* [Exercise goal] Please give back each line below unchanged; none of the pictures should appear.

* [Data]
----

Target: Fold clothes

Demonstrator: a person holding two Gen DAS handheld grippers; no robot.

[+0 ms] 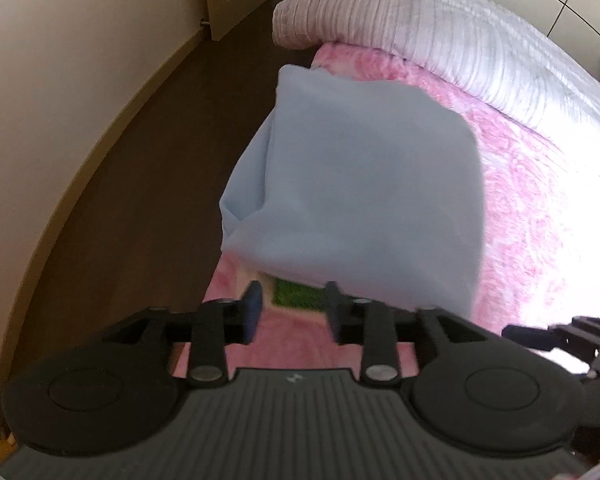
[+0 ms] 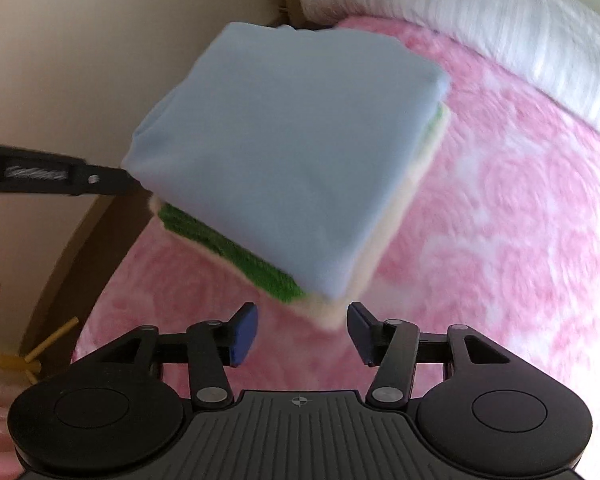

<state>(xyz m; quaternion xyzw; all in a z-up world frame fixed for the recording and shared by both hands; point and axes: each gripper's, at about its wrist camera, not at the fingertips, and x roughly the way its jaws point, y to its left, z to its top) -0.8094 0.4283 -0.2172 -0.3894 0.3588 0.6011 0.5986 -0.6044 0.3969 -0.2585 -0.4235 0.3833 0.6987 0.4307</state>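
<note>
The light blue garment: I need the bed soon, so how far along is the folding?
Done: the light blue garment lies folded in a square on a folded green and cream item, on the pink blanket. In hand: nothing; the left gripper and right gripper are open and empty. Left: no other unfolded clothes are in view.

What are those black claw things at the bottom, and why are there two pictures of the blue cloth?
Each black claw is a hand-held gripper that a person carries, one per hand, with a small camera looking along its two fingers. One picture comes from the left hand-held gripper, the other from the right hand-held gripper. Both look down at a bed with a fluffy pink blanket. On it sits a folded blue cloth, on top of a folded green and cream towel. A white quilt lies further back. Both grippers are open and hold nothing.
</note>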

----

* [Exercise solution]
Target: Fold clothes

Demonstrator: a person holding two Gen DAS handheld grippers; no robot.

[+0 ms] 
[+0 ms] 

<state>(xyz m; quaternion xyzw; all in a z-up world frame fixed for the recording and shared by both hands; point and axes: each gripper's, at about its wrist camera, not at the fingertips, and x roughly the way its jaws point, y to its left, z to its top) -0.8094 0.4283 -0.2172 -0.3894 0.3588 0.6011 0.5986 -0.6044 0.3969 -0.2585 -0.4235 0.3833 0.6987 0.4307</state>
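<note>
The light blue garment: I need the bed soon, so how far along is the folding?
Done: the light blue garment lies folded in a square on a folded green and cream item, on the pink blanket. In hand: nothing; the left gripper and right gripper are open and empty. Left: no other unfolded clothes are in view.

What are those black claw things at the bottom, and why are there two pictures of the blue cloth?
Each black claw is a hand-held gripper that a person carries, one per hand, with a small camera looking along its two fingers. One picture comes from the left hand-held gripper, the other from the right hand-held gripper. Both look down at a bed with a fluffy pink blanket. On it sits a folded blue cloth, on top of a folded green and cream towel. A white quilt lies further back. Both grippers are open and hold nothing.
</note>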

With this output, the exercise is done.